OBS. 2.—An accurate knowledge of words, and of their changes, is indispensable to a clear discernment of their proper combinations in sentences, according to the usage of the learned. Etymology, therefore, should be taught before syntax; but it should be chiefly taught by a direct analysis of entire sentences, and those so plainly written that the particular effect of every word may be clearly distinguished, and the meaning, whether intrinsic or relative, be discovered with precision. The parts of speech are usually named and defined with reference to the use of words in sentences; and, as the same word not unfrequently stands for several different parts of speech, the learner should be early taught to make for himself the proper application of the foregoing distribution, without recurrence to a dictionary, and without aid from his teacher. He who is endeavouring to acquaint himself with the grammar of a language which he can already read and understand, is placed in circumstances very different from those which attend the school-boy who is just beginning to construe some sentences of a foreign tongue. A frequent use of the dictionary may facilitate the progress of the one, while it delays that of the other. English grammar, it is hoped, may be learned directly from this book alone, with better success than can be expected when the attention of the learner is divided among several or many different works.
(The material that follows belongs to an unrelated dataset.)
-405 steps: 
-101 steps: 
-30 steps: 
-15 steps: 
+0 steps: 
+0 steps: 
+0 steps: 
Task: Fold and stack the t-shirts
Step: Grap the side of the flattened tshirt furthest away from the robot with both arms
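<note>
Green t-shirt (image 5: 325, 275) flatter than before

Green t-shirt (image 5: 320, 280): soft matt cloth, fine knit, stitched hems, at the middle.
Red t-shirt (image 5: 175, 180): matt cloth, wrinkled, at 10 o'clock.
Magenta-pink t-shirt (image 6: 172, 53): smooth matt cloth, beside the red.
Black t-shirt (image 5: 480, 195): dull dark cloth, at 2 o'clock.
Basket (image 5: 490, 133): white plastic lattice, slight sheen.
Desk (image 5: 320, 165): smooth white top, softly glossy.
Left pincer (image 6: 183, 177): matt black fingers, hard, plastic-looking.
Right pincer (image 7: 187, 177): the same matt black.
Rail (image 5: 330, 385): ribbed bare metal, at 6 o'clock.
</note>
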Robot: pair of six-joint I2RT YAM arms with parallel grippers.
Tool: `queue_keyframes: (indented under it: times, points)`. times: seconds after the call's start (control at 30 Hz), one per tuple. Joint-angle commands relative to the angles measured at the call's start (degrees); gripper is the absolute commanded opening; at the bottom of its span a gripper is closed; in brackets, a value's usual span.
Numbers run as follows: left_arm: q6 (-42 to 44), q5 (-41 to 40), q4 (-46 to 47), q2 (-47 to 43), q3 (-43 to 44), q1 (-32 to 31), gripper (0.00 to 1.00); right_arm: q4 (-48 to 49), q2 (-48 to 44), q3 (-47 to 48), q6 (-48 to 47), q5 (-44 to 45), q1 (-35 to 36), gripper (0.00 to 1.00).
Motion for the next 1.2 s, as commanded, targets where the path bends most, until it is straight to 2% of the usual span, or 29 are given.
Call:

OBS. 3.—Dr. James P. Wilson, in speaking of the classification of words, observes, "The names of the distributive parts should either express, distinctly, the influence, which each class produces on sentences; or some other characteristic trait, by which the respective species of words may be distinguished, without danger of confusion. It is at least probable, that no distribution, sufficiently minute, can ever be made, of the parts of speech, which shall be wholly free from all objection. Hasty innovations, therefore, and crude conjectures, should not be permitted to disturb that course of grammatical instruction, which has been advancing in melioration, by the unremitting labours of thousands, through a series of ages."—Wilson's Essay on Gram., p. 66. Again: "The number of the parts of speech may be reduced, or enlarged, at pleasure; and the rules of syntax may be accommodated to such new arrangement. The best grammarians find it difficult, in practice, to distinguish, in some instances, adverbs, prepositions, and conjunctions; yet their effects are generally distinct. This inconvenience should be submitted to, since a less comprehensive distribution would be very unfavourable to a rational investigation of the meaning of English sentences."—Ib., p. 68. Again: "As and so have been also deemed substitutes, and resolved into other words. But if all abbreviations are to be restored to their primitive parts of speech, there will be a general revolution in the present systems of grammar; and the various improvements, which have sprung from convenience, or necessity, and been sanctioned by the usage of ancient times, must be retrenched, and anarchy in letters universally prevail."—Ib., p. 114.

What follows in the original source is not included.